TO DO. Please return the whole listing exactly.
=== Section Start ===
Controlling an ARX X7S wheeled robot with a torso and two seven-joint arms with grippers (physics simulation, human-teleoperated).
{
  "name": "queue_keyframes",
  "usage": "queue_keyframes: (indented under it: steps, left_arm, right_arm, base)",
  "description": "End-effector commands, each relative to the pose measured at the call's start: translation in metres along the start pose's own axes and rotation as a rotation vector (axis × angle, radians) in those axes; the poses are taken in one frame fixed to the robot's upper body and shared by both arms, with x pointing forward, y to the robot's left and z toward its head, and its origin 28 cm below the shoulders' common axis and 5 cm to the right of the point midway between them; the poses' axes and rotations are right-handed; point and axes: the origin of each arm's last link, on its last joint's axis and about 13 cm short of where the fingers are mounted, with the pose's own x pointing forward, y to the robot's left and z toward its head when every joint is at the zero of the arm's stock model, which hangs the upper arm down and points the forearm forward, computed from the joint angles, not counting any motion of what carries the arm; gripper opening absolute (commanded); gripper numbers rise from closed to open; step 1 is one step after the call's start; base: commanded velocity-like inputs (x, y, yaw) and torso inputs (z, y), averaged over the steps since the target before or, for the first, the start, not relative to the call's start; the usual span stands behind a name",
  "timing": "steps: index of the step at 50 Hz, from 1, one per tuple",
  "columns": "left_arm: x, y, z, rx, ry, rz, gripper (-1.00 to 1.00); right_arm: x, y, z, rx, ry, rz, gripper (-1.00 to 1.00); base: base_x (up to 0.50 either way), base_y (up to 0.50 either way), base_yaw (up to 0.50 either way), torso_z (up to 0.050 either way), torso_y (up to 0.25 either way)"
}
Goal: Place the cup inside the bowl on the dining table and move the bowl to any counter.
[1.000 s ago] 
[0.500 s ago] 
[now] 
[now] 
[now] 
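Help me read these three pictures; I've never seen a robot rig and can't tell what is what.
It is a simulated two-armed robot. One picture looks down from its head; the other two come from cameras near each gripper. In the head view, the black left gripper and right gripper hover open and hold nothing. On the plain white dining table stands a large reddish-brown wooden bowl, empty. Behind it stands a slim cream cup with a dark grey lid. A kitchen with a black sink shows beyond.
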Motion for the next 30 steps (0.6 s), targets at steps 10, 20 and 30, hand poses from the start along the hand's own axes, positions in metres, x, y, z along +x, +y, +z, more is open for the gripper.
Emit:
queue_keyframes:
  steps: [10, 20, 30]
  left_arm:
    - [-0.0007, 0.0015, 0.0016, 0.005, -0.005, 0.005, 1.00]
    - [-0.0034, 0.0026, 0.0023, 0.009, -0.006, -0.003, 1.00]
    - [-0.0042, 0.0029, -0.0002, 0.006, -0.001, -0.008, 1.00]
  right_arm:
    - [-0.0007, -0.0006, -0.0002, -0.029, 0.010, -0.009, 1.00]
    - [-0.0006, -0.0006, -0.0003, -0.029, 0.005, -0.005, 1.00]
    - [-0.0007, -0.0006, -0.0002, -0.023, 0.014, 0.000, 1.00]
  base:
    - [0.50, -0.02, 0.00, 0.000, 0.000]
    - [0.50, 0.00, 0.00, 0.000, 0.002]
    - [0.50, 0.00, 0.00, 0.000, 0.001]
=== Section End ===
YOUR RESPONSE.
Controlling an ARX X7S wheeled robot with a torso and two seven-joint arms with grippers (physics simulation, human-teleoperated).
{
  "name": "queue_keyframes",
  "usage": "queue_keyframes: (indented under it: steps, left_arm, right_arm, base)",
  "description": "End-effector commands, each relative to the pose measured at the call's start: translation in metres along the start pose's own axes and rotation as a rotation vector (axis × angle, radians) in those axes; the poses are taken in one frame fixed to the robot's upper body and shared by both arms, with x pointing forward, y to the robot's left and z toward its head, and its origin 28 cm below the shoulders' common axis and 5 cm to the right of the point midway between them; the poses' axes and rotations are right-handed; point and axes: the origin of each arm's last link, on its last joint's axis and about 13 cm short of where the fingers are mounted, with the pose's own x pointing forward, y to the robot's left and z toward its head when every joint is at the zero of the arm's stock model, which hangs the upper arm down and points the forearm forward, computed from the joint angles, not counting any motion of what carries the arm; gripper opening absolute (commanded); gripper numbers rise from closed to open; step 1 is one step after the call's start; base: commanded velocity-like inputs (x, y, yaw) and torso inputs (z, y), averaged over the steps since the target before or, for the first, the start, not relative to the call's start; the usual span stands behind a name",
  "timing": "steps: index of the step at 50 Hz, from 1, one per tuple",
  "columns": "left_arm: x, y, z, rx, ry, rz, gripper (-1.00 to 1.00); right_arm: x, y, z, rx, ry, rz, gripper (-1.00 to 1.00); base: base_x (up to 0.50 either way), base_y (up to 0.50 either way), base_yaw (up to 0.50 either way), torso_z (up to 0.050 either way), torso_y (up to 0.25 either way)"
}
Goal: Place the cup inside the bowl on the dining table and move the bowl to any counter.
[1.000 s ago] 
[0.500 s ago] 
[now] 
[now] 
[now] 
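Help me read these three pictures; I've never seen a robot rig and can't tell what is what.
It is a simulated two-armed robot. One picture looks down from its head; the other two come from cameras near each gripper. In the head view, the black left gripper and right gripper hover open and hold nothing. On the plain white dining table stands a large reddish-brown wooden bowl, empty. Behind it stands a slim cream cup with a dark grey lid. A kitchen with a black sink shows beyond.
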Motion for the next 30 steps (0.6 s), targets at steps 10, 20 and 30, hand poses from the start along the hand's own axes, positions in metres, x, y, z along +x, +y, +z, more is open for the gripper.
Emit:
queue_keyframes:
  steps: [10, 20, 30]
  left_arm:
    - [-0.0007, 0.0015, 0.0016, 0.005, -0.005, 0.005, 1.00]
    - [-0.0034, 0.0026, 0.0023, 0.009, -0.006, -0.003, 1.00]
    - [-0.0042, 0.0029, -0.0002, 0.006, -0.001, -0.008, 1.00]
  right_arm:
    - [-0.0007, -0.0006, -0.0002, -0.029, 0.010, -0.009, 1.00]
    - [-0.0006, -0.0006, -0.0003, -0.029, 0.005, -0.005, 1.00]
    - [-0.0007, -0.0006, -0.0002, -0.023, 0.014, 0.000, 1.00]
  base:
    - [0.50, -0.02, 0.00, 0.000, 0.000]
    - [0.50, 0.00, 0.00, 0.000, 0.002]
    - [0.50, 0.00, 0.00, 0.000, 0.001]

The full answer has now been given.